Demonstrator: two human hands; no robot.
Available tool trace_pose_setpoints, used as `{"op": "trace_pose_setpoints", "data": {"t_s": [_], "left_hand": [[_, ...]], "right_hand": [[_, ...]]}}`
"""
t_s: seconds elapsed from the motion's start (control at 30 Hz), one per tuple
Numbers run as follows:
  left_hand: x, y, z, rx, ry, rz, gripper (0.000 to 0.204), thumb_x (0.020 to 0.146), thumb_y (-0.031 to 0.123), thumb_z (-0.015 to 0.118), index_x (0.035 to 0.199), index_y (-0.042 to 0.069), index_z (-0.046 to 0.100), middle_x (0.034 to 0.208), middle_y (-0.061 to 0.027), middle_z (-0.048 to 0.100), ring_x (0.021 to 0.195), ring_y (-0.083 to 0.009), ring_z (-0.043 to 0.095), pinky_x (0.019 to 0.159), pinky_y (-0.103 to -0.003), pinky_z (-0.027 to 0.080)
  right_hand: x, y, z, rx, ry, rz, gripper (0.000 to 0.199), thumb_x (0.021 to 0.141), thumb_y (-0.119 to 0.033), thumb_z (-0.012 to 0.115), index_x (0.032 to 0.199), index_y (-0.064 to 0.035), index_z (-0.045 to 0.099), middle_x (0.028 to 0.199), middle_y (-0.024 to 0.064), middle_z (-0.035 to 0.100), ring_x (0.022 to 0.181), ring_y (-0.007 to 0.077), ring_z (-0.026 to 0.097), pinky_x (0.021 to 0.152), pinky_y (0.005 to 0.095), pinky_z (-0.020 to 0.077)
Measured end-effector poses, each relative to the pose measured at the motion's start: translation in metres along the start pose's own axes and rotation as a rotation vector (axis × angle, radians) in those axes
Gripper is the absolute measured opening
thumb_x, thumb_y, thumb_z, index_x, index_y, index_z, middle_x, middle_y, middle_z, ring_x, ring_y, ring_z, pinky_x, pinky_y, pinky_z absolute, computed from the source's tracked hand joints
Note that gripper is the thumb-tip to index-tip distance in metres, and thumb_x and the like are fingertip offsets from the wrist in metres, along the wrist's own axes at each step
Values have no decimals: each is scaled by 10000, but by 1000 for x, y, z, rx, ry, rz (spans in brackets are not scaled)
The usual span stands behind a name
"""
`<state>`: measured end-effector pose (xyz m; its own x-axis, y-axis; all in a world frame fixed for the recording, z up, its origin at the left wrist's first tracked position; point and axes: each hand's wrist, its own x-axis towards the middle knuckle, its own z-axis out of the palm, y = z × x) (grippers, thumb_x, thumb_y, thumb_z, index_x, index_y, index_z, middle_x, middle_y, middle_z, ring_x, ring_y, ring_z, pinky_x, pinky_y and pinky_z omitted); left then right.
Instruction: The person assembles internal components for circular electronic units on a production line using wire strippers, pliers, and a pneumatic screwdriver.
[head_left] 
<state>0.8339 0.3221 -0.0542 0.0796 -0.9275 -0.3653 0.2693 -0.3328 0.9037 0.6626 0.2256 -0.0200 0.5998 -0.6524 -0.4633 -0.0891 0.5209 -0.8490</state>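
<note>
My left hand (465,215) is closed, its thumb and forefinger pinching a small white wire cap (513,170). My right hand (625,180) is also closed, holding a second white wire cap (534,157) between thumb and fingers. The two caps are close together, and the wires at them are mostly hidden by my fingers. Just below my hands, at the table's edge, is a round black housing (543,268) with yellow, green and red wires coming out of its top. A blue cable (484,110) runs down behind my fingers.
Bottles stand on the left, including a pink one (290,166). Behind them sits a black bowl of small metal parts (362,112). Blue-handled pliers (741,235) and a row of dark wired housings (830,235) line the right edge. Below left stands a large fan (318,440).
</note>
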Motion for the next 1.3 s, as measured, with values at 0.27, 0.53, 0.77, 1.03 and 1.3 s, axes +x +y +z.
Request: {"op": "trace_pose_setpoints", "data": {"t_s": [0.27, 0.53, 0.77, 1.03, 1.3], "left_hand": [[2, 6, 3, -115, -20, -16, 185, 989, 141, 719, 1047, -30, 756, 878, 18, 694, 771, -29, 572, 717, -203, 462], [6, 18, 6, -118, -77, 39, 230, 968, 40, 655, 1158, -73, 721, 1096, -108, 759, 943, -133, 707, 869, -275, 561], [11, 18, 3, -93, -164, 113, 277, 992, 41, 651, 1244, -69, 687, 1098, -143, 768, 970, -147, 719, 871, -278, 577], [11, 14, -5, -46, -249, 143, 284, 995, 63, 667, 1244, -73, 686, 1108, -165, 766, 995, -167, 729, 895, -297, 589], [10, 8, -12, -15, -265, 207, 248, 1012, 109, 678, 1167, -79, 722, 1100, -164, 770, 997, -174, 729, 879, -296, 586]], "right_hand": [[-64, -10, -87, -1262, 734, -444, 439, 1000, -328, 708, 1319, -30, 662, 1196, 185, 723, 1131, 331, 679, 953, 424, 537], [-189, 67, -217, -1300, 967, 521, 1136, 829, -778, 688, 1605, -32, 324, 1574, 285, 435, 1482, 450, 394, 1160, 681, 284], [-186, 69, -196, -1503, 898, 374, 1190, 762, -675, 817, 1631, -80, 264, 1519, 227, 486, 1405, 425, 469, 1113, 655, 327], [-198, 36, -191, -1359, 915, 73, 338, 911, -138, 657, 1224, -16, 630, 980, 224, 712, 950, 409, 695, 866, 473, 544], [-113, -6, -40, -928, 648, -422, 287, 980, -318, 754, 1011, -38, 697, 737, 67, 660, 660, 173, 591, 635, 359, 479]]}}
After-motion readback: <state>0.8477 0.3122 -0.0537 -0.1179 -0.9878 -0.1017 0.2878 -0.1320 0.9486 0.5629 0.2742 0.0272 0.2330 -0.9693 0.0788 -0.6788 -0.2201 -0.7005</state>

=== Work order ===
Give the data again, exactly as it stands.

=== Reply ===
Demonstrator: two human hands; no robot.
Available tool trace_pose_setpoints, used as `{"op": "trace_pose_setpoints", "data": {"t_s": [_], "left_hand": [[_, ...]], "right_hand": [[_, ...]]}}`
"""
t_s: seconds elapsed from the motion's start (control at 30 Hz), one per tuple
Numbers run as follows:
  left_hand: x, y, z, rx, ry, rz, gripper (0.000 to 0.204), thumb_x (0.020 to 0.146), thumb_y (-0.031 to 0.123), thumb_z (-0.015 to 0.118), index_x (0.035 to 0.199), index_y (-0.042 to 0.069), index_z (-0.046 to 0.100), middle_x (0.034 to 0.208), middle_y (-0.061 to 0.027), middle_z (-0.048 to 0.100), ring_x (0.021 to 0.195), ring_y (-0.083 to 0.009), ring_z (-0.043 to 0.095), pinky_x (0.019 to 0.159), pinky_y (-0.103 to -0.003), pinky_z (-0.027 to 0.080)
  right_hand: x, y, z, rx, ry, rz, gripper (0.000 to 0.199), thumb_x (0.021 to 0.141), thumb_y (-0.119 to 0.033), thumb_z (-0.012 to 0.115), index_x (0.032 to 0.199), index_y (-0.064 to 0.035), index_z (-0.045 to 0.099), middle_x (0.028 to 0.199), middle_y (-0.024 to 0.064), middle_z (-0.035 to 0.100), ring_x (0.022 to 0.181), ring_y (-0.007 to 0.077), ring_z (-0.026 to 0.097), pinky_x (0.021 to 0.152), pinky_y (0.005 to 0.095), pinky_z (-0.020 to 0.077)
Measured end-effector poses, each relative to the pose measured at the motion's start: translation in metres along the start pose's own axes and rotation as a rotation vector (axis × angle, radians) in those axes
Gripper is the absolute measured opening
thumb_x, thumb_y, thumb_z, index_x, index_y, index_z, middle_x, middle_y, middle_z, ring_x, ring_y, ring_z, pinky_x, pinky_y, pinky_z absolute, computed from the source's tracked hand joints
Note that gripper is the thumb-tip to index-tip distance in metres, and thumb_x and the like are fingertip offsets from the wrist in metres, along the wrist's own axes at each step
Values have no decimals: each is scaled by 10000, but by 1000 for x, y, z, rx, ry, rz (spans in brackets are not scaled)
The usual span stands behind a name
"""
`<state>`: measured end-effector pose (xyz m; its own x-axis, y-axis; all in a world frame fixed for the recording, z up, its origin at the left wrist's first tracked position; point and axes: each hand's wrist, its own x-axis towards the middle knuckle, its own z-axis out of the palm, y = z × x) (grippers, thumb_x, thumb_y, thumb_z, index_x, index_y, index_z, middle_x, middle_y, middle_z, ring_x, ring_y, ring_z, pinky_x, pinky_y and pinky_z omitted); left then right.
Instruction: The person assembles internal components for circular electronic units on a production line using wire strippers, pliers, and a pneumatic screwdriver.
[head_left] 
<state>0.8339 0.3221 -0.0542 0.0796 -0.9275 -0.3653 0.2693 -0.3328 0.9037 0.6626 0.2256 -0.0200 0.5998 -0.6524 -0.4633 -0.0891 0.5209 -0.8490</state>
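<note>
My left hand (465,215) is closed, its thumb and forefinger pinching a small white wire cap (513,170). My right hand (625,180) is also closed, holding a second white wire cap (534,157) between thumb and fingers. The two caps are close together, and the wires at them are mostly hidden by my fingers. Just below my hands, at the table's edge, is a round black housing (543,268) with yellow, green and red wires coming out of its top. A blue cable (484,110) runs down behind my fingers.
Bottles stand on the left, including a pink one (290,166). Behind them sits a black bowl of small metal parts (362,112). Blue-handled pliers (741,235) and a row of dark wired housings (830,235) line the right edge. Below left stands a large fan (318,440).
</note>
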Motion for the next 1.3 s, as measured, with values at 0.27, 0.53, 0.77, 1.03 and 1.3 s, axes +x +y +z.
Request: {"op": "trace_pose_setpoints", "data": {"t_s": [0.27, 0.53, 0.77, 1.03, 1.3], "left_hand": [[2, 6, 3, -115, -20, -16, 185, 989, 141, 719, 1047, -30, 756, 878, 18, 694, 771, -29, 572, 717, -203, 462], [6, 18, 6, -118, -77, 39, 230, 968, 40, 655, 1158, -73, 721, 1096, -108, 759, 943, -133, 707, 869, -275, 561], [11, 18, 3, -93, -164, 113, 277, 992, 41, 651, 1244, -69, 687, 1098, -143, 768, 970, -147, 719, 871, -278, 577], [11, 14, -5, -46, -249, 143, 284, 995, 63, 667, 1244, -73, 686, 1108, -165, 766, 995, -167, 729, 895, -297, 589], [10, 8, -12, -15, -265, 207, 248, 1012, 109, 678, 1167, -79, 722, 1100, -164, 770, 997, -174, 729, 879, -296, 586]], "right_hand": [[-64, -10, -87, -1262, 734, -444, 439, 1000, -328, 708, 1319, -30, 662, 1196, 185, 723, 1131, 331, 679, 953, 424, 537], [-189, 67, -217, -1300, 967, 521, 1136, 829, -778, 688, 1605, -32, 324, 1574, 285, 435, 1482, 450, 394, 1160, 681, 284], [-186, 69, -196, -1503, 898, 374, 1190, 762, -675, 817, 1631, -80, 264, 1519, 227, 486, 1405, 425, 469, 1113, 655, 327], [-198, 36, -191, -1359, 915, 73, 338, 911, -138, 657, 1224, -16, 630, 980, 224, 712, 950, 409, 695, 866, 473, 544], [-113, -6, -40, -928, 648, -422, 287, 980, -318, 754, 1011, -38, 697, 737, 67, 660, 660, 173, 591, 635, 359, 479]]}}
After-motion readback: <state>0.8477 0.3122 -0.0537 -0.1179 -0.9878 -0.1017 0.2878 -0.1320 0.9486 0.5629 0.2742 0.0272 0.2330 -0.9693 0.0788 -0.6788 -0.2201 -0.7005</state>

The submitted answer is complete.